Introduction: The prevalence of hepatitis B virus (HBV) in transplanted patients is not negligible and reactivation of latent HBV infection in the setting of allogeneic HSCT is a well-known complication. However, reverse seroconversion (RS) from positive hepatitis B surface antibody (HBsAb), positive hepatitis B core antibody (HBcAb) and negative hepatitis B surface antigen (HBsAg) to negative HBsAb and positive HBsAg has been less reported. The aims of our study were to describe the clinical characteristics of patients with cured hepatitis B and to identify associated conditions with RS after allogeneic HSCT. Secondarily, we have analyzed the behavior of patient’s serology for HBV after transplantation in relation with donors’ immunity.

Materials and methods: From April 1999 to April 2008, we evaluated the outcome regarding HBV serological status and liver function tests abnormalities of patients cured hepatitis B who received allogeneic HSCT. We assessed the presence of liver GVHD, sinusoidal obstruction syndrome, conditioning treatment, subjacent hematological disease and number of infused CD34+ cells as possible variables associated with RS. Data were analyzed with the statistical software SPSS15.0. Chi-Square test, Fisher’s exact test and Mann-Whitney test were used for statistical analysis.

Results: Of 107 transplanted patients, we found 24 patients (22.4%) with serology consistent with cured hepatitis B previous to transplant.

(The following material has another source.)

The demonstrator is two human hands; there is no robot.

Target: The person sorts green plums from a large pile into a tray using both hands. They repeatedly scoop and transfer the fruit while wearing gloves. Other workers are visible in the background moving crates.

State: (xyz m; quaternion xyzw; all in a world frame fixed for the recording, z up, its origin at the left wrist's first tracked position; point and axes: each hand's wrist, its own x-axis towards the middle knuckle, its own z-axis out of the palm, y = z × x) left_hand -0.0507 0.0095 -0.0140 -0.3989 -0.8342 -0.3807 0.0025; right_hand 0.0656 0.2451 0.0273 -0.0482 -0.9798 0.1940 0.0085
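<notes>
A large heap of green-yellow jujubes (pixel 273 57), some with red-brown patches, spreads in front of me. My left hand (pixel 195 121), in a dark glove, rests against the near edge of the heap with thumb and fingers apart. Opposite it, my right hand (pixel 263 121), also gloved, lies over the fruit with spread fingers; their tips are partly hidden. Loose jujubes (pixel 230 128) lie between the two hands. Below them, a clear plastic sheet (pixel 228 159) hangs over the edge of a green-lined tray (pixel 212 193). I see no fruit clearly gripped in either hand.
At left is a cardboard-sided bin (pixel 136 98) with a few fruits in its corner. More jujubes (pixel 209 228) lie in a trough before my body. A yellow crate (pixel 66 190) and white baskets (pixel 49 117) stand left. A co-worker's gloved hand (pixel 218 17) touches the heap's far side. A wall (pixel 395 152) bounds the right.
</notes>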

Median age at transplant was 25 years (range, 16–49). The median follow-up time after transplant was 27 months (range. 2–76). The subjacent hematological disease was acute leukemia in 11 patients, lymphoma in 4, myeloproliferative syndromes in 3, myelodysplastic syndromes in 2, severe aplastic anemia in 2 and multiple myeloma in 2. All patients received myeloablative conditioning. Twenty patients were transplanted from siblings, 3 patients were transplanted from matched unrelated donors and 1 patient received umbilical cord blood progenitor cells. Nineteen patients received peripheral stem cells and 4 patients were infused with bone marrow. The mean number of infused CD34 was 5,18x106/Kg. Eight patients developed liver GVHD confirmed by biopsy. Four patients had sinusoidal obstruction syndrome. Six of the 24 patients (25%) developed RS. All the patients with RS had liver GVHD and acute hepatitis appeared after a mean time of 13.5 months (range, 3–34) after immunosuppressive treatment for GVHD was stopped. The most prevalent hematological disease in patients with RS was acute leukemia (5 of the 6 patients with RS, not significant, p=0.2). Four of the 6 patients with RS died of liver failure. The remaining 2 patients are presently on treatment with entecavir. HBV RS was significantly associated with liver GVHD (p=0.007). No other significant association was found. Three donors were naturally immunized, 12 vaccinated, and 4 not-immunized. Data were missing in 5 donors. Loss of HBcAb and HBsAb was seen in all the three patients transplanted from naturally immunized donors within the year of transplantation. Five of twelve patients (41.6%) transplanted from vaccinated donors maintained immunization during a median follow up time of 40 months.

Conclusion: RS is a not minor complication after HSCT in patients with previously cured hepatitis B. To our knowledge, this is the first study that establishes an association between liver GVHD and RS. Immunosuppressive treatment for liver GVHD is possibly implicated in the pathophysiology

Disclosures: No relevant conflicts of interest to declare.